DS Technical Interview Questions Flashcards

Question 1

Q

What are the differences between supervised and unsupervised learning?

Answer

A

Supervised Learning:
- Uses known and labeled data as input
- Supervised learning has a feedback mechanism
- The most commonly used supervised learning algorithms are decision trees, logistic regression, and support vector machine

Unsupervised Learning:
- Uses unlabeled data as input
- Unsupervised learning has no feedback mechanism
- The most commonly used unsupervised learning algorithms are k-means clustering, hierarchical clustering, and apriori algorithm

Question 2

Q

How is logistic regression done?

Answer

A

Logistic regression measures the relationship between the dependent variable (our label of what we want to predict) and one or more independent variables (our features) by estimating probability using its underlying logistic function (sigmoid).

p(x) = 1 / (1 + exp(- \theta^T * x)) [w/ Bernoulli likelihood]

Sigmoid:
S(x) = 1 / (1 + exp(-x))
S’(x) = S(x) * (1 - S(x))

Sigmoid generalisation: Softmax function

Question 3

Q

How is logistic regression done? [ICL notes]

Answer

A

ICL notes:
- Binary classification problems
- Linear model with non-Gaussian likelihood
- Implicit modeling assumptions
- Parameter estimation (MLE, MAP) no longer in closed form
- Bayesian logistic regression with Laplace approximation of the
posterior

Question 4

Q

Explain the steps in making a decision tree

Answer

A

Take the entire data set as input
Calculate entropy/loss of the target variable, as well as the predictor attributes/features
Calculate your information gain of all attributes/features (we gain information on sorting different objects from each other)
Choose the attribute/feature with the highest information gain as the root node
Repeat the same procedure on every branch until the decision node of each branch is finalised

Question 5

Q

Bias vs Variance

Answer

A

Straight line = high bias (potential underfitting)
Perfect fitting line = high variance
—- low/zero train error
—- high test error (overfitting)

Question 6

Q

What are the three commonly used methods for finding the sweet spot between a simple and complicated model?

Answer

A

Regularisation, e.g. L1, L2
Boosting, e.g. AdaBoost, GradientBoost, XGBoost, LightGBM
Bagging, e.g.
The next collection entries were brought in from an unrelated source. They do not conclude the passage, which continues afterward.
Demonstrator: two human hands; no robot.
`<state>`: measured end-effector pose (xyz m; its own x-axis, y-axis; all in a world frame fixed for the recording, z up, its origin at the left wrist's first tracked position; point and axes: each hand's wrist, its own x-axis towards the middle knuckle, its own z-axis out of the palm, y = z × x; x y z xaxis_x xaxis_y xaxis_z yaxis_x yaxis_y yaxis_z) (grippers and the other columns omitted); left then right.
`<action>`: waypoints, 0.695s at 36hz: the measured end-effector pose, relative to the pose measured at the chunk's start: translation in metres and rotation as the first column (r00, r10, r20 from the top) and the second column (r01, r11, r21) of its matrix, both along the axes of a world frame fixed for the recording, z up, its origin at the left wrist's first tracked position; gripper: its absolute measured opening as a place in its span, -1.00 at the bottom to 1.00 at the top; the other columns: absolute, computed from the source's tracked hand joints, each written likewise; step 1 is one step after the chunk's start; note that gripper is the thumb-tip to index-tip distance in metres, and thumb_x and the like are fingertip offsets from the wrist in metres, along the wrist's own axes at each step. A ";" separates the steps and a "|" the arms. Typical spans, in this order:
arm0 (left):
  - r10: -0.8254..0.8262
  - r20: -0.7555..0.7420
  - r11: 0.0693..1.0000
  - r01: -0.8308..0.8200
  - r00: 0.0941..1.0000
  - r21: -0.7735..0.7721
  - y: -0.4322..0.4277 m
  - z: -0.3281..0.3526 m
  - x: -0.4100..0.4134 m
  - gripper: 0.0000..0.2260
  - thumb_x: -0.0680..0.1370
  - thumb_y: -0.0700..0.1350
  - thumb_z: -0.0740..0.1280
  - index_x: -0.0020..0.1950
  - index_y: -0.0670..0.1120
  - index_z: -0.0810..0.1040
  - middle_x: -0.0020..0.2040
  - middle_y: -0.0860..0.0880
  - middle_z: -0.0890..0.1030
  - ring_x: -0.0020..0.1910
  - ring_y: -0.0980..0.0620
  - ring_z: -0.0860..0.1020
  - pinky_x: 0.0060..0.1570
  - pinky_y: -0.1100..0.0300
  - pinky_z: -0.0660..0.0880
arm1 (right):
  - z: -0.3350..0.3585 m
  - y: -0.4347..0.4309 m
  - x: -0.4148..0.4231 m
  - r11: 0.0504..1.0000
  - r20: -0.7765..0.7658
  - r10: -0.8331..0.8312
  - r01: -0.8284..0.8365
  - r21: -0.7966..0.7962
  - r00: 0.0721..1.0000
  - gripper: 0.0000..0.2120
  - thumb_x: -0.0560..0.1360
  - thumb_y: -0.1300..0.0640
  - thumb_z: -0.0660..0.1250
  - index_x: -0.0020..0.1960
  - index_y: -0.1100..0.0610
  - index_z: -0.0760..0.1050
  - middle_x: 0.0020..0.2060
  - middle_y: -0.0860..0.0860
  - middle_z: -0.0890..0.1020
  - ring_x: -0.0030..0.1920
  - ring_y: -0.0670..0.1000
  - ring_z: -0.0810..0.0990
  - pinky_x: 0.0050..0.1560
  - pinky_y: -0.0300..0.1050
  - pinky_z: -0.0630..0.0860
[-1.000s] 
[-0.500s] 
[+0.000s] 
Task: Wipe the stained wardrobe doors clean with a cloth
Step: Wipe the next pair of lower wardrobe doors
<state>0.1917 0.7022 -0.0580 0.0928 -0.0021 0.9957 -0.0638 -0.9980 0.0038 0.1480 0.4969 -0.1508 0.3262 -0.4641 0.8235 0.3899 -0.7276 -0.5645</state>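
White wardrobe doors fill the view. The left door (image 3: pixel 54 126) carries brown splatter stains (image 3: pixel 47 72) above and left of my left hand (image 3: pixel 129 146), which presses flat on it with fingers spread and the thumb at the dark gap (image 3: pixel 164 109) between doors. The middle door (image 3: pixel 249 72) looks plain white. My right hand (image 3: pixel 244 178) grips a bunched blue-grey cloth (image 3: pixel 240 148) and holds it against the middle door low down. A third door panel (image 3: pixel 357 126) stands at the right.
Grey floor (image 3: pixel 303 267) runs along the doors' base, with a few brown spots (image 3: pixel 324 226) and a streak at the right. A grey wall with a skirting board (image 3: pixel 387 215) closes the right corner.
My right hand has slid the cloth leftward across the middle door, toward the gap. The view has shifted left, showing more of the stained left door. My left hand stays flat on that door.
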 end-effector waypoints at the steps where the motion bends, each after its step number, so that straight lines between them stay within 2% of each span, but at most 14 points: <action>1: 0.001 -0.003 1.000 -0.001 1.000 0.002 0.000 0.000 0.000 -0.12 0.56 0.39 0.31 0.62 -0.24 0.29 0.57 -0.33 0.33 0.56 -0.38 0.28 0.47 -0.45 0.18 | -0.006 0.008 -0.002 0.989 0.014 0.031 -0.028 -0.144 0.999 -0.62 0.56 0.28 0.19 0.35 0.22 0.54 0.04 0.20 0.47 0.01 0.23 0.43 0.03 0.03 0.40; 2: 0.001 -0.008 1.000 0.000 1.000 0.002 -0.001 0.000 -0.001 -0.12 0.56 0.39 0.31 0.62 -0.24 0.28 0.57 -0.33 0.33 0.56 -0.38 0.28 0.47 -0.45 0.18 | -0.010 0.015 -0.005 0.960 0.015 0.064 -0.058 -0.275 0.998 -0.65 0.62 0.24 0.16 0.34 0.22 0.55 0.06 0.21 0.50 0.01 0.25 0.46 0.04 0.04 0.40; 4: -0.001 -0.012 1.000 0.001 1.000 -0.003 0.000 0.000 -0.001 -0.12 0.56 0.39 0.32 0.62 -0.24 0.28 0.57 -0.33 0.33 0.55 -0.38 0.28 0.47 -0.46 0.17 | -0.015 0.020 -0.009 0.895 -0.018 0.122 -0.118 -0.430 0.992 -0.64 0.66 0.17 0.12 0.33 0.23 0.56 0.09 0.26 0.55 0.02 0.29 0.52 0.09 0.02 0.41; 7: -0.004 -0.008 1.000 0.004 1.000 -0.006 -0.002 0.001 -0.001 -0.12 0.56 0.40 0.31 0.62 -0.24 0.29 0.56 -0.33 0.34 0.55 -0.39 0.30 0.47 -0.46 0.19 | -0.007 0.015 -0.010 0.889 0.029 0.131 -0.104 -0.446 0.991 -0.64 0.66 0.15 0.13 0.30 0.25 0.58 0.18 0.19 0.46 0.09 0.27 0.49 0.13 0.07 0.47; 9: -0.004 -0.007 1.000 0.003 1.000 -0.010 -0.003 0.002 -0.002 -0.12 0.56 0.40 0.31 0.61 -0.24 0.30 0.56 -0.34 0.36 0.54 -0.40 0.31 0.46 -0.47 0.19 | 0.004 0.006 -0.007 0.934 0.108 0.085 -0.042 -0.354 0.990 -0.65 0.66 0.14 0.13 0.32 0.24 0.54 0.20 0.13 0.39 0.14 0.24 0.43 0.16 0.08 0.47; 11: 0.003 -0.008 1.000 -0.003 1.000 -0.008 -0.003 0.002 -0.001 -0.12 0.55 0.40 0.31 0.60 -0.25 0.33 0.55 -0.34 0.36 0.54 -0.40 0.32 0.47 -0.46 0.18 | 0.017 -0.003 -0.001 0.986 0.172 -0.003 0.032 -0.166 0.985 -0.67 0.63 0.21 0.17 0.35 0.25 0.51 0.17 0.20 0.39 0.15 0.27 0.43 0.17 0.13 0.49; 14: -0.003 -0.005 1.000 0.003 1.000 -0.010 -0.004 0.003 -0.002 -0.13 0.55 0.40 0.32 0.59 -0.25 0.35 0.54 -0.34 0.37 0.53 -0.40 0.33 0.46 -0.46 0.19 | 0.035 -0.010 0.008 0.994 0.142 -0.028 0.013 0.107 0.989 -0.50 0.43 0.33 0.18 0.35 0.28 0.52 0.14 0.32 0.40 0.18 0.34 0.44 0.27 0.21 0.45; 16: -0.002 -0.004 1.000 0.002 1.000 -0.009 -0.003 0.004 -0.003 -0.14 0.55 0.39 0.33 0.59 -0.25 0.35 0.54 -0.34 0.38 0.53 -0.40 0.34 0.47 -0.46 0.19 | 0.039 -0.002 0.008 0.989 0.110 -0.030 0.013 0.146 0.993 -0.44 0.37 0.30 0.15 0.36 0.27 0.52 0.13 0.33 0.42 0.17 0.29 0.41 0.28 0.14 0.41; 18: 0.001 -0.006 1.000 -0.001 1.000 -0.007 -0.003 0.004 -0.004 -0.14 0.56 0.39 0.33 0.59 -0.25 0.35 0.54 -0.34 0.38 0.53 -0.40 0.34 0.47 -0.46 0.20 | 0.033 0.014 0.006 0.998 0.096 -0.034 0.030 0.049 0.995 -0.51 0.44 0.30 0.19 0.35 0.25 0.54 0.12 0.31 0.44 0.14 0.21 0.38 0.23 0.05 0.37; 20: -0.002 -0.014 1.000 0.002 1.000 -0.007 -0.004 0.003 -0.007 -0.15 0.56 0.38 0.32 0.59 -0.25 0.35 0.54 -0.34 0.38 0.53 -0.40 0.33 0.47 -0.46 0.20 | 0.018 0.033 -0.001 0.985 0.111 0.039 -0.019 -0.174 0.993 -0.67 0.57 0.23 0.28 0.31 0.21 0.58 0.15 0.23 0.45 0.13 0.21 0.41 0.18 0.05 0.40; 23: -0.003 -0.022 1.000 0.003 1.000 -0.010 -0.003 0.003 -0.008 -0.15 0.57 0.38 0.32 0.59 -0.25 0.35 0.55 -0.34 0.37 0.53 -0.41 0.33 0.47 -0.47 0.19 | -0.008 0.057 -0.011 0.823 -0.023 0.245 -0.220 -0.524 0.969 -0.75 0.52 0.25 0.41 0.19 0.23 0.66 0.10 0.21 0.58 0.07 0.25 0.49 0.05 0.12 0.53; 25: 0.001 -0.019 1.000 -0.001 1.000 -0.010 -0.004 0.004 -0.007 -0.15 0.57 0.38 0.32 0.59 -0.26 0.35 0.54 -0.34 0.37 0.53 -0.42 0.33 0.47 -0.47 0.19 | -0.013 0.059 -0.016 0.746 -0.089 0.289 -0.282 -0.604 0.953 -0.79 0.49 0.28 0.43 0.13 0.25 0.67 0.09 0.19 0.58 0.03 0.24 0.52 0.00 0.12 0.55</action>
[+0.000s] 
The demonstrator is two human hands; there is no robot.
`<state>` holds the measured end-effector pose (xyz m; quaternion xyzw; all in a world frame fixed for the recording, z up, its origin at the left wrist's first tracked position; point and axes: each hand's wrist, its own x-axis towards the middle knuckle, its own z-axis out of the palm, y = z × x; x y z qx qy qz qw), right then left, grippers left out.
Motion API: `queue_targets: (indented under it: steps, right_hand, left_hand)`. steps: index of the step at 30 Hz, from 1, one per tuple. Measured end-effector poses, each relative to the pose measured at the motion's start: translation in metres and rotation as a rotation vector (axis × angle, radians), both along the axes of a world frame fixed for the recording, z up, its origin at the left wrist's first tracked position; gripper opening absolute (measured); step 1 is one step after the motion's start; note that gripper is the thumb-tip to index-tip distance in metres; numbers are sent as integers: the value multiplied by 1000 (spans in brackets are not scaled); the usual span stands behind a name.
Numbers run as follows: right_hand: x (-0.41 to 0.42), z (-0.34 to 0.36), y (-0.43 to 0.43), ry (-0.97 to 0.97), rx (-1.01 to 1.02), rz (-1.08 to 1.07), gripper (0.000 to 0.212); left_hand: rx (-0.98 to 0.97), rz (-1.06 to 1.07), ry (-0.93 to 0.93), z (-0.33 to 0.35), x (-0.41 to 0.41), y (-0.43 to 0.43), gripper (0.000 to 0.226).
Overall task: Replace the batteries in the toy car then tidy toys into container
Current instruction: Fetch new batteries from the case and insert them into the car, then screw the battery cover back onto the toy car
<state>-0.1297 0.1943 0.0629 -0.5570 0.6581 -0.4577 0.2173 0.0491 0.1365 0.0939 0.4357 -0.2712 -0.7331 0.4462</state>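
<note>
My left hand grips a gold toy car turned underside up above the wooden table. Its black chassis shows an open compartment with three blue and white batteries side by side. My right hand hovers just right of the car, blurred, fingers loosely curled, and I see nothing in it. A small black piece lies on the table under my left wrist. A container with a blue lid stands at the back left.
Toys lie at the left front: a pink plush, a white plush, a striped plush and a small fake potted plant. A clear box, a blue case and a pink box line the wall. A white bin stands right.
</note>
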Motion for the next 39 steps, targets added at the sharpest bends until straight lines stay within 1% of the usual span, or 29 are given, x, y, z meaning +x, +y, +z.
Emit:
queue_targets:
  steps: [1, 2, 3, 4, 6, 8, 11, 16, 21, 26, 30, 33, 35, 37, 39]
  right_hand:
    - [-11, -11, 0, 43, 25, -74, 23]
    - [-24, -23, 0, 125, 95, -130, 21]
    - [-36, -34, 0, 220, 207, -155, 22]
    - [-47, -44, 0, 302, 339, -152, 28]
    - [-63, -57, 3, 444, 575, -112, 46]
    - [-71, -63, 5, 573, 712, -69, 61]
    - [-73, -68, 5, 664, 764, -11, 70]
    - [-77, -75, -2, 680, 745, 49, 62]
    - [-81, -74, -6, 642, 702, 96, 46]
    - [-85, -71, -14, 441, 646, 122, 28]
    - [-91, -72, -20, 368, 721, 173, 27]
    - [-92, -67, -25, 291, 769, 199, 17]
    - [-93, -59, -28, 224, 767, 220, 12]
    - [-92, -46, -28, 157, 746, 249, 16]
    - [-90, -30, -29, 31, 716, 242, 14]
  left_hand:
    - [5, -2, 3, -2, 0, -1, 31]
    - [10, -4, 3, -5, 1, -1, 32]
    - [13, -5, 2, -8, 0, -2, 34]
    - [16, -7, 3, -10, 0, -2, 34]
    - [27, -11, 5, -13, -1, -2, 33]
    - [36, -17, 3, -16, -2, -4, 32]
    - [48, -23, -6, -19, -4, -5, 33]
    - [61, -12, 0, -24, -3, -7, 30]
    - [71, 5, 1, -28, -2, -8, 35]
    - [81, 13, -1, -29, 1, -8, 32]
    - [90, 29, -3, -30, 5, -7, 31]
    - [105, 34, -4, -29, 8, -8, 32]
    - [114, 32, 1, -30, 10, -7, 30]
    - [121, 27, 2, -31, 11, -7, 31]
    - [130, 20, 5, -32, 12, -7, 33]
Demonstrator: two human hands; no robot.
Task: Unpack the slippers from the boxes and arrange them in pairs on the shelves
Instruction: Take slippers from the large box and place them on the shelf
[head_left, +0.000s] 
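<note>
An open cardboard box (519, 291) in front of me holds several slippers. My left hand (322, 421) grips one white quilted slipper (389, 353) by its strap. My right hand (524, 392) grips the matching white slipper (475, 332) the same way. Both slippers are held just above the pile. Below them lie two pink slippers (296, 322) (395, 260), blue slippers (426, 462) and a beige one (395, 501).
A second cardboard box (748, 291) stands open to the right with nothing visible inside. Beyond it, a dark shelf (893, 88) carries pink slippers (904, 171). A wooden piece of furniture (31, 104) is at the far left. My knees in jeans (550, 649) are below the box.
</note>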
Random Forest

Question 7

Q

How does Random Forest work?

Answer

A

Bootstrap data, i.e. sample from original dataset
Create decision trees on bootstrapped dataset (one each), “random” subsample columns to be used for decisions
Final voting called bagging (averaging all DT)
Use out-of-bag sample to estimate the RF accuracy, which also helps to choose the right columns for decisions

Question 8

Q

How does AdaBoost work?

Answer

A

Stump: A tree with just one node and two leaves (weak learner)
E.g. “Stump” Forest = AdaBoost
Combine a lot of weak learners
Some stumps get more say in classification/regression than others (boosting weights of mis-classified samples)
Each stump is made by taking the previous stumps-s mistakes into account

Question 9

Q

How does GradientBoost work?

Answer

A

Start with a leaf that is the average value of the variable we want to predict
Add a tree based on the residuals, the difference between the observed and predicted values
Scale the tree’s contribution to the final prediction with a learning rate
Repeat on the previous residuals until converged/done
This works for regression; for classification us log-odds and sigmoid

Question 10

Q

How does LightGBM work?

Answer

A

Faster training speed and higher efficiency:
—- LightGBM uses a histogram based algorithm, i.e. it buckets continuous feature values into discrete bins which speed up the training procedure
—- Exclusive feature bundling
Lower memory usage:
—- Replaces continuous values to discrete bins which result in a lower memory usage
Better accuracy than any other boosting algorithm:
—- I produces more complex trees by following a leaf-wise split approach than level-wise which is the main factor in achieving higher accuracy
—- Can lead to overfitting if max_depth or leaf_no is not restricted
—- Gradient-based one-side sampling; keep large gradient features
Compatibility with large datasets (reduced train time vs XGBoost)
Parallel learning supported

Question 11

Q

How do you build a random forest model?

Answer

A

Steps to build a random forest model:
(1) Randomly select ‘k’ features from a total of ‘m’ features where k «_space;m
(2) Among the ‘k’ features, calculate the node D using the best split point
(3) Split the node into daughter nodes using the best split
(4) Repeat steps two and three until leaf nodes are finalised
(5) Build forest by repeating steps one to four for ‘n’ times to create ‘n’ number of trees

Question 12

Q

How can you avoid overfitting your model?

Answer

A

Overfitting refers to a model that is only set for a very small amount of data and ignores the bigger picture. There are three main methods to avoid overfitting:
(1) Keep the model simple—take fewer variables into account, thereby removing some of the noise in the training data
(2) Use cross-validation techniques, such as k folds cross-validation
(3) Use regularisation techniques, such as LASSO, that penalise certain model parameters if they’re likely to cause overfitting

[4] Bagging, Boosting

Question 13

Q

Differentiate between univariate, bivariate, and multivariate analysis

Answer

A

Univariate data contains only one variable. The purpose of the univariate analysis is to describe the data and find patterns that exist within it.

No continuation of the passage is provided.